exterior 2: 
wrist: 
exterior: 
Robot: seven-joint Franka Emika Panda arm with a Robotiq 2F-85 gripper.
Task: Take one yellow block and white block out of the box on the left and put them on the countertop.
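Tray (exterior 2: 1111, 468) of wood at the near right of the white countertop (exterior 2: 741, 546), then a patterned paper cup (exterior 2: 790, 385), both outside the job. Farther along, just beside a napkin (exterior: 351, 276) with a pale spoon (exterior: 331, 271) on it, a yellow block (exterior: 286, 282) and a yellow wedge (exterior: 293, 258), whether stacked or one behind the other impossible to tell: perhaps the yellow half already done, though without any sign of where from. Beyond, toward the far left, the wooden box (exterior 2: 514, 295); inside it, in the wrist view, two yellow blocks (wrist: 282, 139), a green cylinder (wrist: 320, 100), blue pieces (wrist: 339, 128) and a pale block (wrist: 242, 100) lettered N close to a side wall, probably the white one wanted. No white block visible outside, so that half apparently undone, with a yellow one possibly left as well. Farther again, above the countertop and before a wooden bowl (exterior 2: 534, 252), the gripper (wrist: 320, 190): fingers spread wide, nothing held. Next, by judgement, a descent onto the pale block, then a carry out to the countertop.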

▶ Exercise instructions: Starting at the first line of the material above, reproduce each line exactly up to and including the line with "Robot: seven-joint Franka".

▶ Answer section:
exterior 2: 
wrist: 
exterior: 
Robot: seven-joint Franka Emika Panda arm with a Robotiq 2F-85 gripper.

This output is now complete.